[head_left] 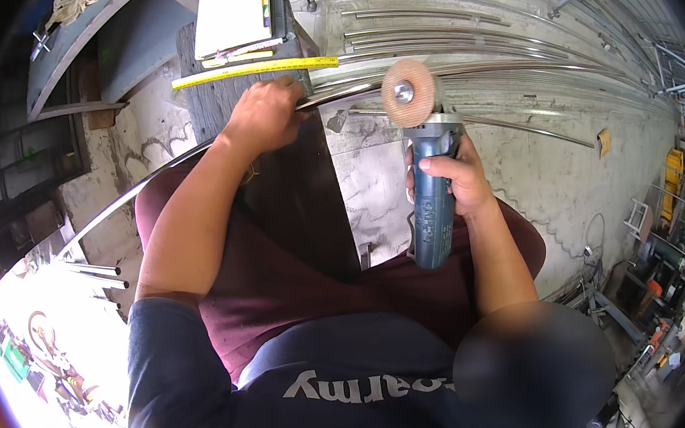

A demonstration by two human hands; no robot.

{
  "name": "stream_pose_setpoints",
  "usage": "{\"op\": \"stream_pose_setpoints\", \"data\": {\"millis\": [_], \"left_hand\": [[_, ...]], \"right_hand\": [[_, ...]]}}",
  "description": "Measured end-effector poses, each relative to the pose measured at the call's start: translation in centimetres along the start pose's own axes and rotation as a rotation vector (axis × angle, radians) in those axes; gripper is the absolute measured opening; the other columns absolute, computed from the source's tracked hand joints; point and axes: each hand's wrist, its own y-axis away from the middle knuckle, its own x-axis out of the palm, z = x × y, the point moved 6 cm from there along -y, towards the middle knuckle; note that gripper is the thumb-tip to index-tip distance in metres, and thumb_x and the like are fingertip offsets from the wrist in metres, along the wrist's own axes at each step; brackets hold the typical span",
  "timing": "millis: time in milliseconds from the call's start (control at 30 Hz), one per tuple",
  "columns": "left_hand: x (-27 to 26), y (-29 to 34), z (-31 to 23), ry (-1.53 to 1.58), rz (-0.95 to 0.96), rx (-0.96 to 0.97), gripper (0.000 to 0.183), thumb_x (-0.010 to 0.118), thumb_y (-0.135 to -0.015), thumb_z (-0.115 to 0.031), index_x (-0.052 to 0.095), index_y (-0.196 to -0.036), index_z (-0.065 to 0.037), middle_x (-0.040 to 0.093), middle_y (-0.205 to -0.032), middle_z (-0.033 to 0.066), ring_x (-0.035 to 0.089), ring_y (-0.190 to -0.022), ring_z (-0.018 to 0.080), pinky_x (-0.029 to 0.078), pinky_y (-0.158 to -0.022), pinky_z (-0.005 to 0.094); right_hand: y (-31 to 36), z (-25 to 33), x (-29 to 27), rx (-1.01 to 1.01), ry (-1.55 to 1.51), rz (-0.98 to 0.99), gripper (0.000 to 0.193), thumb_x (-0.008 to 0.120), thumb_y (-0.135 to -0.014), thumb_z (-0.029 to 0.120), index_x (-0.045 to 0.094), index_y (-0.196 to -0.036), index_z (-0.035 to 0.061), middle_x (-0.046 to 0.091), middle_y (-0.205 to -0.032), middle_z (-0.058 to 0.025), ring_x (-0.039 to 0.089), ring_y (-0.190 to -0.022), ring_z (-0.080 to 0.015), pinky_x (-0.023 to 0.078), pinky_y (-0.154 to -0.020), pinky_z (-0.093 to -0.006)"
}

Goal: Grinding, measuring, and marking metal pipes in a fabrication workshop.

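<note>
My right hand [461, 175] grips the blue body of an angle grinder [434, 214], held upright over my right thigh. A flat reddish-tan disc [413, 110] is fitted at its top; whether it spins I cannot tell. My left hand [269, 114] is closed round a long shiny metal tube [344, 93] that crosses the wooden bench [215, 107]. This tube runs from the lower left, under my left forearm, and off to the right behind the disc. In the picture the disc overlaps the tube; contact between them cannot be made out.
A yellow tape measure strip [257, 71] lies across the bench, below a white pad [231, 16] and some pens. Several metal tubes [457, 37] lie on the concrete floor [568, 186] ahead and right. Tools and a yellow object [670, 173] stand at the far right.
</note>
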Motion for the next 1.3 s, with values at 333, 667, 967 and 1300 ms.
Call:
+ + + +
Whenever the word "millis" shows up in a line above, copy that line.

**OUTPUT FOR THIS TASK**
  "usage": "{\"op\": \"stream_pose_setpoints\", \"data\": {\"millis\": [_], \"left_hand\": [[_, ...]], \"right_hand\": [[_, ...]]}}",
  "timing": "millis: time in milliseconds from the call's start (control at 30 Hz), one per tuple",

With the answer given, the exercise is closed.